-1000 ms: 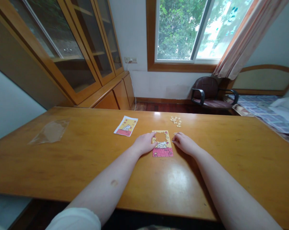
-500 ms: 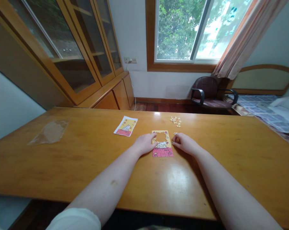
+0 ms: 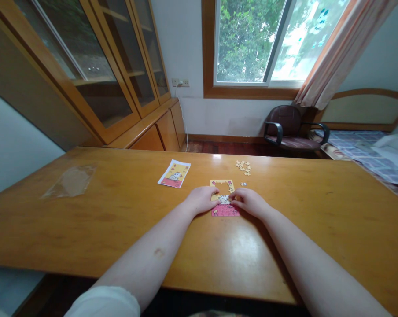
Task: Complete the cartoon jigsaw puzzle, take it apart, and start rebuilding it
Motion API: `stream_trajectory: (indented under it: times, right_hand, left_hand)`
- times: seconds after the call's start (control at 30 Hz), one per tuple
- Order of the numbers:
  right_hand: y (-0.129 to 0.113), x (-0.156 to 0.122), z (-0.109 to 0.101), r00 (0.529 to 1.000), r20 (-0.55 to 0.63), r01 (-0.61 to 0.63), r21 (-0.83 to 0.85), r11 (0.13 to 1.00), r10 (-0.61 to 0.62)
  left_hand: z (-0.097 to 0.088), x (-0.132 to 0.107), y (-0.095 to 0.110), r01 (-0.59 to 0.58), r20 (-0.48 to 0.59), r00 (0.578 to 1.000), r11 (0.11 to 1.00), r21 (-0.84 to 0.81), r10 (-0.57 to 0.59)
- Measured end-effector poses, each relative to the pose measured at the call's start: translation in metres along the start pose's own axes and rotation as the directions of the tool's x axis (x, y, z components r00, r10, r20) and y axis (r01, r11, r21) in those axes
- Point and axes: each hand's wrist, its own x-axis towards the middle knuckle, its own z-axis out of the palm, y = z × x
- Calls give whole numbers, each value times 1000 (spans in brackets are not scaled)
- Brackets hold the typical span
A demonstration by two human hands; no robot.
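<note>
A partly assembled jigsaw puzzle (image 3: 225, 210) lies flat on the table, its lower part pink and its upper part a yellow frame around a gap. My left hand (image 3: 201, 199) rests on its left edge, thumb and forefinger apart. Over the right side of the puzzle, just below the gap, my right hand (image 3: 252, 201) pinches a small puzzle piece, mostly hidden by the fingertips. A couple of loose pieces (image 3: 243, 184) lie just beyond that hand. Farther back is a pile of several pale yellow pieces (image 3: 242, 166).
A printed picture sheet (image 3: 175, 174) with the same design lies left of the puzzle. A clear plastic bag (image 3: 71, 181) lies at the left of the wooden table (image 3: 119, 229). Beyond the table stand a glass-door cabinet (image 3: 119, 110), an armchair (image 3: 286, 125) and a bed (image 3: 367, 145).
My right hand has moved left from beside the puzzle onto its right side, uncovering the nearer loose pieces. My left hand stays at the left edge.
</note>
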Motion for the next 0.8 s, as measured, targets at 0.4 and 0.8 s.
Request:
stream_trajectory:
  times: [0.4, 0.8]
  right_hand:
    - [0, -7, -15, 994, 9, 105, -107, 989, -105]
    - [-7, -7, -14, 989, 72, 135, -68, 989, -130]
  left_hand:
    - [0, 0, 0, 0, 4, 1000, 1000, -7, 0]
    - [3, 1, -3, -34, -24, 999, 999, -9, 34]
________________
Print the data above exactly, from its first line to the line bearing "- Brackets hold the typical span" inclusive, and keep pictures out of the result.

• **SOLVED EXERCISE**:
-1000 ms: 
-500 ms: 
+0 ms: 
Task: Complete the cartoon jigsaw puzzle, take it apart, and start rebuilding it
Motion API: `stream_trajectory: (indented under it: times, right_hand, left_hand)`
- times: seconds after the call's start (control at 30 Hz), one per tuple
- Order of the numbers:
  right_hand: y (-0.129 to 0.113), x (-0.156 to 0.122), z (-0.109 to 0.101), r00 (0.529 to 1.000), r20 (-0.55 to 0.63), r01 (-0.61 to 0.63), r21 (-0.83 to 0.85), r11 (0.13 to 1.00), r10 (-0.61 to 0.62)
  left_hand: z (-0.097 to 0.088), x (-0.132 to 0.107), y (-0.095 to 0.110), r01 (-0.59 to 0.58), r20 (-0.48 to 0.59), r00 (0.578 to 1.000), r11 (0.11 to 1.00), r21 (-0.84 to 0.81), r10 (-0.57 to 0.59)
- Measured end-effector poses, each relative to the pose measured at the call's start: translation in metres along the start pose's own axes and rotation as the directions of the tool's x axis (x, y, z components r00, r10, r20) and y axis (r01, r11, r21) in those axes
- Point and axes: each hand's wrist, its own x-axis towards the middle knuckle, its own z-axis out of the palm, y = z × x
- Calls give whole numbers, each value times 1000 (spans in brackets are not scaled)
- Brackets hold the typical span

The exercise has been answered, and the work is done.